■ **WORK TO BE COMPLETED**
The entire listing that follows must be repeated exactly, pictures excluded.

■ **INFORMATION SHOWN**
####################
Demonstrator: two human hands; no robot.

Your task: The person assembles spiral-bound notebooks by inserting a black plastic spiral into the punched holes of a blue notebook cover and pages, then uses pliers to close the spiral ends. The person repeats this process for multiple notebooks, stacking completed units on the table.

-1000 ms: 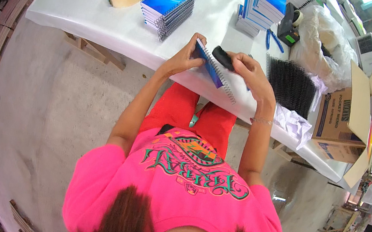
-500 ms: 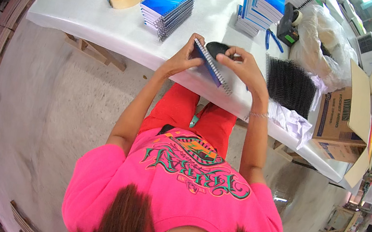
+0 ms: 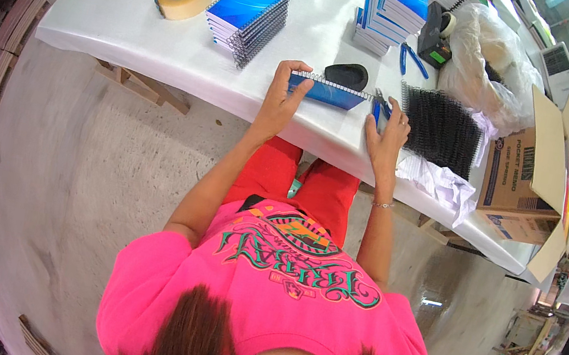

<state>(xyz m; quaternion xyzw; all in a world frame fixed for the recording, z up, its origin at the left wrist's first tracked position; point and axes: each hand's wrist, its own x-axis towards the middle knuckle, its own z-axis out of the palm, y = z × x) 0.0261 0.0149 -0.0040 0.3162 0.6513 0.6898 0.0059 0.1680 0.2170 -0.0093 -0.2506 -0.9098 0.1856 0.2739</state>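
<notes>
My left hand (image 3: 280, 105) grips one end of a blue spiral notebook (image 3: 326, 93), thumb on its cover and its wire coil along the upper edge. At the coil's other end, my right hand (image 3: 386, 140) holds a pair of blue-handled pliers (image 3: 379, 108), their jaws close to the wire. Just behind the notebook lies a black oval pad (image 3: 347, 75). Right of my right hand is a pile of black wire coils (image 3: 441, 132).
A stack of blue notebooks (image 3: 247, 12) stands left of centre, another stack (image 3: 390, 16) farther right. Other blue pliers (image 3: 414, 62) lie beside it. A tape roll (image 3: 183, 1), a clear plastic bag (image 3: 481, 49), crumpled white paper (image 3: 438, 181) and an open cardboard box (image 3: 517, 182) surround the work.
The notebook has turned from steeply slanted to nearly level, with its blue cover facing me. My right hand has moved right and down from the coil and now holds the pliers.
</notes>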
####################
■ **WRITTEN RESPONSE**
Demonstrator: two human hands; no robot.

Your task: The person assembles spiral-bound notebooks by inserting a black plastic spiral into the punched holes of a blue notebook cover and pages, then uses pliers to close the spiral ends. The person repeats this process for multiple notebooks, stacking completed units on the table.

-1000 ms: 
-500 ms: 
+0 ms: 

<state>(xyz m; quaternion xyzw; all in a world frame fixed for the recording, z up, its origin at the left wrist's first tracked position; point and axes: each hand's wrist, its own x-axis towards the middle knuckle, its own z-axis out of the palm, y = z × x) 0.0261 0.0149 -0.0040 0.3162 0.6513 0.6898 0.0059 0.1680 0.2170 -0.0093 -0.2506 -0.9098 0.1856 0.2739</state>
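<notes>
My left hand (image 3: 280, 105) grips one end of a blue spiral notebook (image 3: 326, 93), thumb on its cover and its wire coil along the upper edge. At the coil's other end, my right hand (image 3: 386, 140) holds a pair of blue-handled pliers (image 3: 379, 108), their jaws close to the wire. Just behind the notebook lies a black oval pad (image 3: 347, 75). Right of my right hand is a pile of black wire coils (image 3: 441, 132).
A stack of blue notebooks (image 3: 247, 12) stands left of centre, another stack (image 3: 390, 16) farther right. Other blue pliers (image 3: 414, 62) lie beside it. A tape roll (image 3: 183, 1), a clear plastic bag (image 3: 481, 49), crumpled white paper (image 3: 438, 181) and an open cardboard box (image 3: 517, 182) surround the work.
The notebook has turned from steeply slanted to nearly level, with its blue cover facing me. My right hand has moved right and down from the coil and now holds the pliers.
</notes>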

There is nothing more to the output.